Engborg linked the package to Palo Mayombe, which blends African shaman religion with elements of magic and Catholicism. The package found in the river, he believes, was part of a spell conjured up by a very experienced practitioner of Palo Mayombe.
Because the First Amendment protects animal sacrifices done for religious purposes, the only crime was creating a health hazard by disposing of the dead animal in the river, he said.
In 1998, he helped solve a case in Bradenton that began when a fisherman made a gruesome discovery: a severed hand.
Fingerprints led police to a recently deceased man, so investigators exhumed the body. In the abdominal cavity of the man, they found 12 voodoo dolls with incisions near the mouths, a pin under the left arm of each and handwritten notes.

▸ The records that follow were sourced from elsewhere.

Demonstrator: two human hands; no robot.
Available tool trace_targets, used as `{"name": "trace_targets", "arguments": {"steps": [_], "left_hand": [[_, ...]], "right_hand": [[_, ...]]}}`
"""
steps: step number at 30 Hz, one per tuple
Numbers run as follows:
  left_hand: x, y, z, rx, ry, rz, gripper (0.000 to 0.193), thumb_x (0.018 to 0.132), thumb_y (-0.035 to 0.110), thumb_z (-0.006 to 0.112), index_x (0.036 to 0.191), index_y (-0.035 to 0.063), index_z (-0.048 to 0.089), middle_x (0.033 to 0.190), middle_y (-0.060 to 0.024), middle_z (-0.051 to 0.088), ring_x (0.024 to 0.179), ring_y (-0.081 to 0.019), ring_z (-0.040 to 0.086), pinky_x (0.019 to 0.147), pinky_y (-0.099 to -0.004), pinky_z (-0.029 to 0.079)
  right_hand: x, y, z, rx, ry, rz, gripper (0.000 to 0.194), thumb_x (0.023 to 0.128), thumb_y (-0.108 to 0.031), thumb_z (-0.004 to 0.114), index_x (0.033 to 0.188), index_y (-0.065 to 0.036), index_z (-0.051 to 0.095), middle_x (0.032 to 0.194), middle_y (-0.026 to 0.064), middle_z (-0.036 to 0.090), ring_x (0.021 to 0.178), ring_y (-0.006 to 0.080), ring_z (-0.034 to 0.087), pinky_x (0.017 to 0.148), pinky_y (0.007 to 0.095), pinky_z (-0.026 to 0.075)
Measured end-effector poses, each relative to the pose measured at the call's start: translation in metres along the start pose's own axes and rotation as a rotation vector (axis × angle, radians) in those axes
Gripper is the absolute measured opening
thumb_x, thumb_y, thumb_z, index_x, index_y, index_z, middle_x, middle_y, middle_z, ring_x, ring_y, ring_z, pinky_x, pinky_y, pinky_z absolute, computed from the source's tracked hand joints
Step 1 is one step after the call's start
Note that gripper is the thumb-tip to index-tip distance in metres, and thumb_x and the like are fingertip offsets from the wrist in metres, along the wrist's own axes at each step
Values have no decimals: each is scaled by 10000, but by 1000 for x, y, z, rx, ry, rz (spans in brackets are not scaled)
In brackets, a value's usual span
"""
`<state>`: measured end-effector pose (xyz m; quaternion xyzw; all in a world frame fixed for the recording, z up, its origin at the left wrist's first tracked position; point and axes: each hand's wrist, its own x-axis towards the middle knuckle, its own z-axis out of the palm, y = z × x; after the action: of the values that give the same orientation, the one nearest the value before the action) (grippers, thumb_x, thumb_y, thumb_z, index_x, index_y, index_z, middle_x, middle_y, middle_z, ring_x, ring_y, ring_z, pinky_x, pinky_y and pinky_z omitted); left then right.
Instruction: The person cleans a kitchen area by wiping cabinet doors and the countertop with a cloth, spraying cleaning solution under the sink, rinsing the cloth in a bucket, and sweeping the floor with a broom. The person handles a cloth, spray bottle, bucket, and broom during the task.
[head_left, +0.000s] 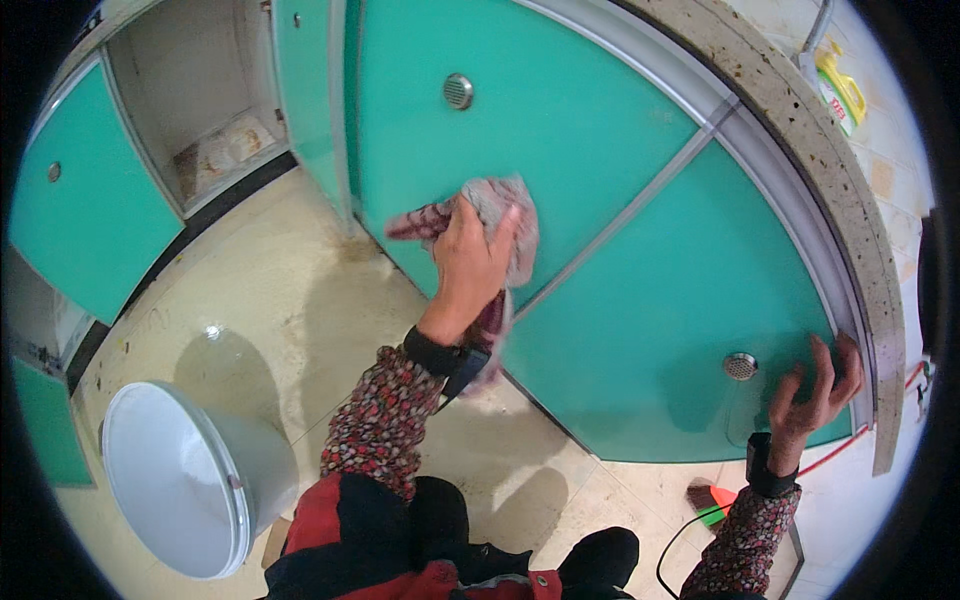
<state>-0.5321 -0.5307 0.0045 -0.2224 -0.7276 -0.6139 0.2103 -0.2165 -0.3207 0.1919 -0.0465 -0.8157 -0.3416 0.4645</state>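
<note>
My left hand (472, 259) presses a bunched cloth (517, 221), pale pinkish-grey with dark red patterned parts, against a green cabinet door (585, 112). One end of the cloth sticks out to the left, and another hangs down by my wrist. A round vent (457, 91) sits higher on the same door. My right hand (817, 390) holds nothing; its fingers are spread near the right end of the second green door (675, 300), by the metal strip under the countertop edge. Another round vent (741, 366) lies just left of it.
A white plastic bucket (259, 465) stands on the tiled floor at lower left. Farther left, a cabinet compartment (195, 67) stands open beside green doors. A speckled countertop (840, 187) curves along the right, with a yellow bottle (844, 90) beyond. A broom head (705, 499) rests near my right sleeve.
</note>
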Motion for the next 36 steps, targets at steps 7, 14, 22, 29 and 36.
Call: {"name": "trace_targets", "arguments": {"steps": [7,14,22,29,36], "left_hand": [[-19,-128,11,104,139,-293,512,971,376,454,1240,-58,430,1117,-305,575,930,-425,609,829,-473,466],[-158,-168,71,-851,-174,-1137,660,988,510,335,1323,-56,395,1117,-193,586,1026,-261,588,898,-370,456],[-141,18,69,-602,-504,-717,591,997,482,360,1284,-23,464,1067,-117,576,1007,-159,551,883,-344,435],[-156,168,61,-526,-822,-491,461,985,399,455,1132,-26,556,1002,-109,636,903,-211,595,838,-350,468],[-225,184,45,-636,-942,-769,502,974,418,492,1190,-30,554,1083,-65,608,972,-150,550,877,-290,431]], "right_hand": [[3,0,-1,32,42,-10,397,648,-33,555,1025,-57,679,1162,193,556,1096,361,500,965,453,376],[11,-2,-3,116,77,1,419,544,-75,596,952,-97,689,1107,158,585,1029,340,522,907,434,405],[13,2,-11,289,9,37,420,575,-74,613,991,-94,666,1174,156,567,1057,345,518,909,450,414],[-36,16,-30,637,-138,160,369,716,-72,630,1084,-89,651,1269,175,527,1132,359,515,933,446,404],[-107,5,-54,632,-210,371,319,743,-77,662,1060,-60,630,1196,160,550,1016,361,544,879,453,440]]}}
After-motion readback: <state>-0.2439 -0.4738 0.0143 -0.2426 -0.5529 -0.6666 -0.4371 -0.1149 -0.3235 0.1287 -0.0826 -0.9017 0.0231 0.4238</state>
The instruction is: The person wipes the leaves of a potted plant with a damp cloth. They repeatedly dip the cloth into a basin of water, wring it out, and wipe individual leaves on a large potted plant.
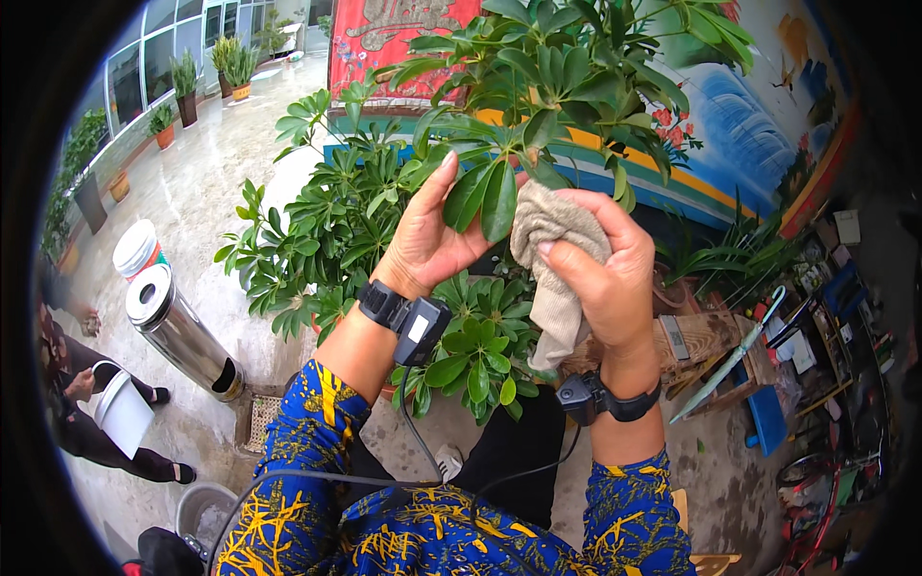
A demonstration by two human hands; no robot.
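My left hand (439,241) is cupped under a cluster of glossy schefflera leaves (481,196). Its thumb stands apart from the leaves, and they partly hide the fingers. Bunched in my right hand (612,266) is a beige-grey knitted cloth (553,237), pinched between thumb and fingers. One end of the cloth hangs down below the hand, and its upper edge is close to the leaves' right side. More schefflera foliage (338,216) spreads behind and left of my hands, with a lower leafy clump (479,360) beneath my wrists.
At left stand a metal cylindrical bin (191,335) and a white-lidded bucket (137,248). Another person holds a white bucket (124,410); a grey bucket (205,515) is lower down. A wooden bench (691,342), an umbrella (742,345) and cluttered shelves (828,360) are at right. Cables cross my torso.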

"The person who did this believed they could control what the person said, and the pins under the arms were near the heart to inflict pain, to hurt someone," Engborg explained. "This was black magic, voodoo."
With his help, Bradenton police figured out that a voodoo priestess was behind the strange find. She ran a funeral home, and had used the man's body in her attempt to put other local funeral homes out of business, Engborg said.
Although much of the religious paraphernalia Engborg finds can appear to be a threat to someone's life, some of it can't be used as evidence in court, he said.
In the case of the Bradenton funeral home director, "Her threat was for the spirit world to hurt these people," Engborg explained. "She wasn't conspiring. Her only crime was tampering with human remains."
Backfired a lil there.
World we live in.
After reading this, someone at FDLE just had an stroke.